TASK INSTRUCTIONS
Quote word for word the lines below, beginning with the first and ending with the one that has "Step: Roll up". Drop the pictures.

»»

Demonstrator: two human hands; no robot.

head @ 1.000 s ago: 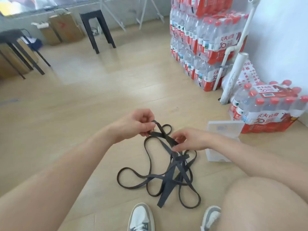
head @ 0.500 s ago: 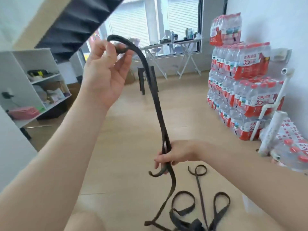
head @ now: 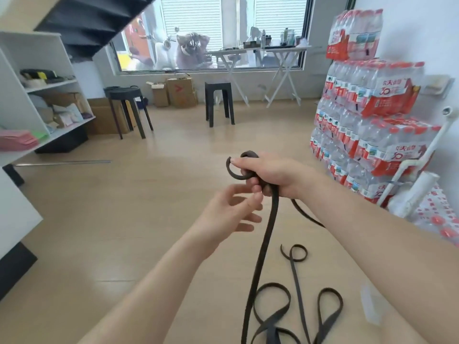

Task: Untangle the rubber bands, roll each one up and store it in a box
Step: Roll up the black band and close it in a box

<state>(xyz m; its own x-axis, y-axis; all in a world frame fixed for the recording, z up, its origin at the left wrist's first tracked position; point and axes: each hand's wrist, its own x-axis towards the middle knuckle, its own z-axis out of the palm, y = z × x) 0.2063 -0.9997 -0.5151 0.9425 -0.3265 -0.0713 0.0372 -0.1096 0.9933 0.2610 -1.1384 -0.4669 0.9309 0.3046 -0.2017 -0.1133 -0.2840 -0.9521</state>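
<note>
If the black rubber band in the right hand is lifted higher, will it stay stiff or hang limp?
Probably limp: the band hangs down from the right hand and trails into loose loops on the floor. It is likely light, since one hand carries it. The curl above the fist suggests that it may spring open if released.

A pale wood-plank floor (head: pixel 124 232) carries everything. Dark rubber bands (head: pixel 298 289) lie on it in loose, overlapping loops at the lower right, just beside a blurred translucent box (head: pixel 371 306). Shrink-wrapped packs of water bottles (head: pixel 372 145) are stacked along the right wall. Farther back stand two black stools (head: pixel 219 100), cardboard boxes (head: pixel 181 91) and white folding tables (head: pixel 283 70). A thin metal strip (head: pixel 62 163) lies at the left.
</note>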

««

COMPLETED EXERCISE
Demonstrator: two human hands; no robot.

head @ 1.000 s ago: 
head @ 0.500 s ago: 
head @ now: 

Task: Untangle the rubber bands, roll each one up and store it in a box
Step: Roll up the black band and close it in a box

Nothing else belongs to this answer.